The issue of whether to support The Squad reached a boiling point during political commentator and comedian Jimmy Dore’s #ForceTheVote campaign. The campaign’s goal was to pressure congress into having a floor vote on Medicare for All. Far left supporters of #ForceTheVote understood that the vote would not succeed. The point was to show the world that our corrupt congress would vote down universal healthcare, even during a pandemic. We wanted a resurgence of the movement toward single-payer healthcare.

Many prominent progressive left figures opposed #ForceTheVote, often because they didn’t like Dore’s personality, opinions and manner of speaking. Commentators in both factions spent dozens of hours — over the course of years afterward — debating the tactic, insulting each other and assessing whether Squad members had betrayed the people who elected them.

Ukraine

This issue is relatively simple. The far left believes the U.S. should never have been militarily involved in the Russia-Ukraine conflict. We think a peace negotiation could have been achieved early on in the war. The progressive left feels the U.S. has a responsibility to protect Ukraine from Russia, even if we have to get militarily involved in the war. Many progressives doubted that peace negotiations were possible.

Gaza and Kamala

As I like to say, most far leftists are liberals/progressives who hit a breaking point. My breaking point was seeing how similar our country’s problems were between Obama and Trump. For millions of people, the accelerated genocide in Gaza has been their breaking point.

Since Kamala was anointed, a lot of these progressives have reneged on their vow to withhold votes from the Democratic Party. Kamala is the progressive left choice. Jill Stein is the far left choice. The situation feels similar to 2016.

Will You Reach a Breaking Point?

In several articles I’ve written, I’ve acknowledged the likelihood that a plurality of my readers will be — or at least begin as — Vote Blue No Matter Who folks. Our publication is primarily about books, and most avid readers who live in the U.S. are Democratic Party voters. As I explained in my open letter to liberal readers, I’m inviting you to join me and my coalition.
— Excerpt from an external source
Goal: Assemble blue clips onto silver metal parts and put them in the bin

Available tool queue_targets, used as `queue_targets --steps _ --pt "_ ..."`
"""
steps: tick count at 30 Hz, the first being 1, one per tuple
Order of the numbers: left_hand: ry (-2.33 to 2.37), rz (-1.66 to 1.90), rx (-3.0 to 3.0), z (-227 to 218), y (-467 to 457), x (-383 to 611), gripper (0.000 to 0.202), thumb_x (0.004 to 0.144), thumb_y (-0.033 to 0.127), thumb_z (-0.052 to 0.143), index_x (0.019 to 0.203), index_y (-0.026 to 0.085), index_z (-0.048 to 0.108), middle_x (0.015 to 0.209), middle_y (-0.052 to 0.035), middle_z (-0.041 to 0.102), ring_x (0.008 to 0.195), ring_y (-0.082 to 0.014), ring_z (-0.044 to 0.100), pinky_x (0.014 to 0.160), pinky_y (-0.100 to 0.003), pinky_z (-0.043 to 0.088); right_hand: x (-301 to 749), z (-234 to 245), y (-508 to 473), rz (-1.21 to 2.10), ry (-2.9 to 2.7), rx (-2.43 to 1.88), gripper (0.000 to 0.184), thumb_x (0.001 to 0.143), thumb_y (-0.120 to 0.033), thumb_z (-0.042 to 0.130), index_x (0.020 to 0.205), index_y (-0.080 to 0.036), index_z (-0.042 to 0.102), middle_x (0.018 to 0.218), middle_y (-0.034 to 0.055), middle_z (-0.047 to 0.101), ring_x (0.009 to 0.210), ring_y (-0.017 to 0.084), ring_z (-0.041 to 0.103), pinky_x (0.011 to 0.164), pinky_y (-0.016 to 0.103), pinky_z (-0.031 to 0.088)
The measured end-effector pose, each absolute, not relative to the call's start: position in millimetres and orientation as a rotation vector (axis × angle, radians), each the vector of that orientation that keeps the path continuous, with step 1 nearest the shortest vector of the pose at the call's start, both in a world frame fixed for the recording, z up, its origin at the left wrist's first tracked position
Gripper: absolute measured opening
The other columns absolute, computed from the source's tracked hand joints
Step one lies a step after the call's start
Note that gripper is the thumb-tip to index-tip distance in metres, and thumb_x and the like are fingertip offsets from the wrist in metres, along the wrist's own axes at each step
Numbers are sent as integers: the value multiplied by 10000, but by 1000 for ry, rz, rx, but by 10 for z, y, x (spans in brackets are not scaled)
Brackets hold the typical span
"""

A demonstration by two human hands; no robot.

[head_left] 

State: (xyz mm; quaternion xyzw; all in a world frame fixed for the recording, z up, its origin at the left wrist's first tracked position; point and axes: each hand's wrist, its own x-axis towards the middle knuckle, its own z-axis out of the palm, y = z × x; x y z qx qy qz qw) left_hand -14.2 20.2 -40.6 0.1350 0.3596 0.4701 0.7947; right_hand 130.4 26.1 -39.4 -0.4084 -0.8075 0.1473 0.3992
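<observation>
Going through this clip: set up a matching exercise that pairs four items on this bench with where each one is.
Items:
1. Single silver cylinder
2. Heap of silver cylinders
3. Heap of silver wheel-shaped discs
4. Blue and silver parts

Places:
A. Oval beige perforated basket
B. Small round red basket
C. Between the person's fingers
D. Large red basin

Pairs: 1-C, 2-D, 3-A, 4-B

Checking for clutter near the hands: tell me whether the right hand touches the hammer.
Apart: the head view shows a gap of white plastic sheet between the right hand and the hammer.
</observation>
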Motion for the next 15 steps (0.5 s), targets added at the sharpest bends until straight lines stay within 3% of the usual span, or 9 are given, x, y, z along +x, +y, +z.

If I’m describing you right now, and if you’re saying no to my invitation, I wonder: Is there a breaking point that would change your mind?

Some of my colleagues believe the answer is no. They argue that, if Nakba 2.0 under a Democrat administration isn’t a breaking point for you, nothing will be.

I’m not so sure. There is much history to be written before our generation dies.

I predict that Trump’s death, most likely through old age, will be a breaking point for millions of self-described liberals and progressives. Even if you think Trump is a Hiterlian supervillain who wants to transform America into Gilead from “The Handmaid’s Tale,” he’s not immortal. That day will inevitably come.

Once he’s gone, will every single one of you still feel like Vote Blue No Matter Who is necessary to resist authoritarianism? The centrist media will surely anoint a new right-wing boogeyman to fearmonger over, but I doubt that person will have Trump’s charisma and overt authoritarian desires. When that time finally arrives, perhaps a portion of you will accept my invitation.